「あー、もう付き合ってられん!」
「そうだよ、いい加減にしてよ!」

瞬が、血に濡れた剣を持つ軍人に気後れした様子もなく、食ってかかる。
「イアフメスさん、あなたが欲しいものは何 !? 王様の永遠の命と、セケムケトさんの幸せとどっちが大事なの!」
「しかし、私ごときがセケムケト様の永遠を奪うことなど――」

「何、寝言を言ってるんだ。おい、ガキ! おまえは永遠の命が欲しいのか!」
氷河は氷河で、言葉使いが乱暴極まりないものになっていた。
到底、一国の王に対するそれではない。

「いらない! そんなの、いらない!」
氷河に問われた王が、激しく首を横に振る。

「ほれ、当人がそう言っている」
「しかし、セケムケト様には、王としての栄光と神の永遠が――」
「この子のどこに、栄光があるんだ。おまえに冷たくされて泣いているだけの、ただの子供じゃないか」
「つ…冷たくなど」

「冷たくしてるよ!」
さすがの瞬も、ここまで追い詰められたセケムケトの姿を見せられてしまっては、イアフメスを庇うことはできなかった。

「ああ、冷たいな。絶対零度以下の冷たさだ」
もちろん、氷河には、最初から彼を庇う気などない。

「しかし……」
「しかしもカカシもあるか! この死体は俺たちが片付けておくから、貴様等は、どこぞの部屋にしけこんで、さっさとやることをやってこい!」

「しかし……」
「しかしは聞き飽きたと言ったはずだ! このウスノロのイ○ポ野郎が!」

やることをしたいのは自分の方なのである。
障害だらけの恋路に苦しんでいる自分が、なぜ他人の色恋沙汰に関わったりしなければならないのかと、イアフメスにとっては藪蛇的に、氷河の怒りは究極にまで燃え上がっていた。
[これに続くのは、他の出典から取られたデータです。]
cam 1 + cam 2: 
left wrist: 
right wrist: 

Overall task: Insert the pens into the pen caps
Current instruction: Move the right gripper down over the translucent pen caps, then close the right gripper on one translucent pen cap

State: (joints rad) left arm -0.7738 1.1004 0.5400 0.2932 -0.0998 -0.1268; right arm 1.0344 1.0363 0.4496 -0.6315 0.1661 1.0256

「震えてる可愛そうな子は抱きしめて慰めてあげるのが人の道だよ。ここには神様なんかいないんだから」
氷河の口汚さにはさすがに苦りながら、瞬は、いわれのない暴言を投げつけられて戸惑っているイアフメスに、穏やかな声音で忠告した。

「しかし……」
「あなた、しかし、しか言えないの。」


「セケムケト様……」

素性も知らない異邦人に責められて、イアフメスはためらいながら、彼の王の上に視線を移した。

彼の王が、その視線を濡れた瞳で受け止める。

「僕は、孤独な魂を抱えて永遠に存在したくなんかない。僕が欲しいのは……そなたと共に生きて、そして、そなたと死ぬことだ」

神たる王から愛を告げられた、王の下僕の心中はどんなものだったのだろう。
氷河には、幸福感よりも恐れと驚愕に大勢を占められたイアフメスの混乱と、そして歓喜とがわかるような気がした。